Wang Nian-Song, Wu Zhao-Long, Zhang Yue-E, Liao Lu-Tan
Department of Nephrology, the Sixth Affiliated Hospital of Shanghai Jiaotong University, 600 Yushan Road, Shanghai 200233, China.
World J Gastroenterol. 2005 Feb 7;11(5):712-6. doi: 10.3748/wjg.v11.i5.712.
To investigate the existence and significance of hepatitis B virus (HBV) DNA in the pathogenesis of IgA nephropathy (IgAN).
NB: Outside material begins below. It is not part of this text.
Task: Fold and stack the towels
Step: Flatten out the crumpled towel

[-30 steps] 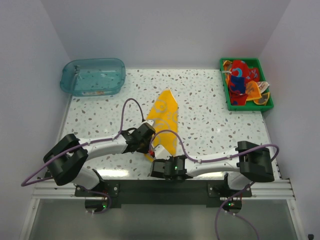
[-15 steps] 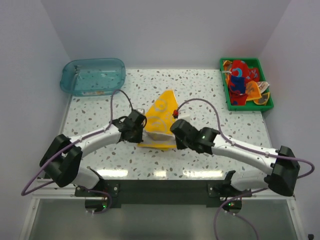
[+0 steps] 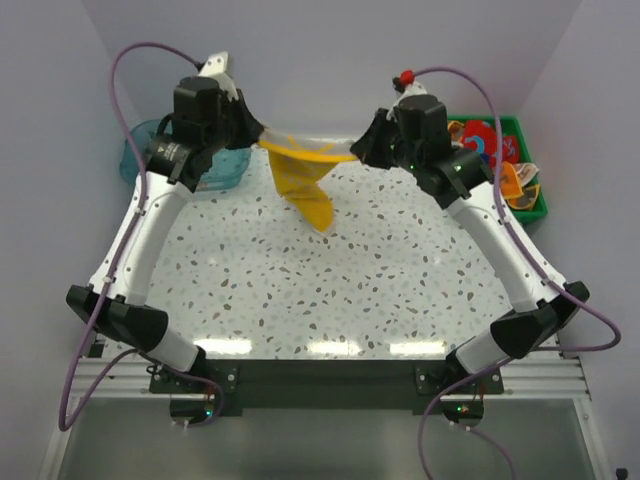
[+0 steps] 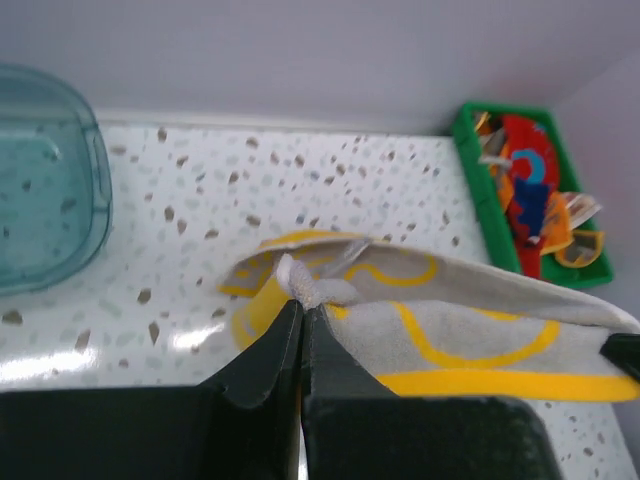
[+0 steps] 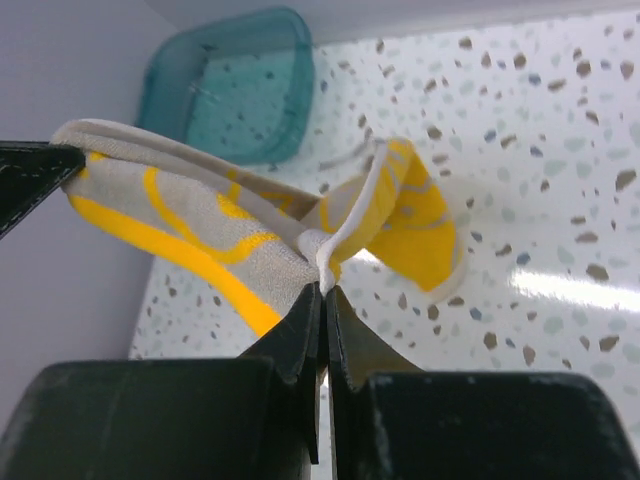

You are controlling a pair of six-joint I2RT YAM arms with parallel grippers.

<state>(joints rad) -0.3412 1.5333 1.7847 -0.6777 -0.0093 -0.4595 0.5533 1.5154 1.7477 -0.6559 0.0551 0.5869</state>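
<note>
At twelve o'clock the left pincer (image 4: 302,308) and right pincer (image 5: 322,290) each pinch a corner of the yellow towel (image 3: 300,180), stretching it above the surface (image 3: 330,290), likely to spread it flat for folding. The other towels (image 3: 482,160) sit in the green tray (image 3: 497,121) at two o'clock.

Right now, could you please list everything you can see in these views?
Printed cloth towel: one, yellow and cream, held aloft, stretched across the far side.
Rectangular plastic tray: one, green, far right corner.
Crumpled cloth towels: several, red, orange, blue, piled in that tray.
Clear plastic tub: one, teal, far left corner.
Speckled table: one, white, beneath everything.
Left end effector: one, black, shut on towel corner.
Right end effector: one, black, shut on opposite end.
</note>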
Fifty cases of IgAN with HBV antigenaemia and/or hepatitis B virus antigens (HBAg, or HBsAg, HBcAg) detected by immunohistochemistry in renal tissues were enrolled in our study. The distribution and localization of HBV DNA were observed using in situ hybridization. Southern blot analysis was performed to reveal the state of renal HBV DNA.
Among the 50 patients with IgAN, HBs antigenemia was detected in 17 patients (34%). HBAg in renal tissues was detected in 48 patients (96%), the positive rate of HBAg, HBsAg, and HBcAg was 82% (41/50), 58% (29/50), and 42% (21/50) in glomeruli, respectively; and was 94% (47/50), 56% (28/50) and 78% (39/50) in tubular epithelia, respectively. Positive HBV DNA was detected in 72% (36/50) and 82% (41/50) cases in tubular epithelia and glomeruli respectively by in situ hybridization, and the positive signals were localized in the nuclei of tubular epithelial cells and glomerular mesangial cells as well as infiltrated interstitial lymphocytes. Moreover, 68% (34/50) cases were proved to be HBV DNA positive by Southern blot analysis, and all were the integrated form.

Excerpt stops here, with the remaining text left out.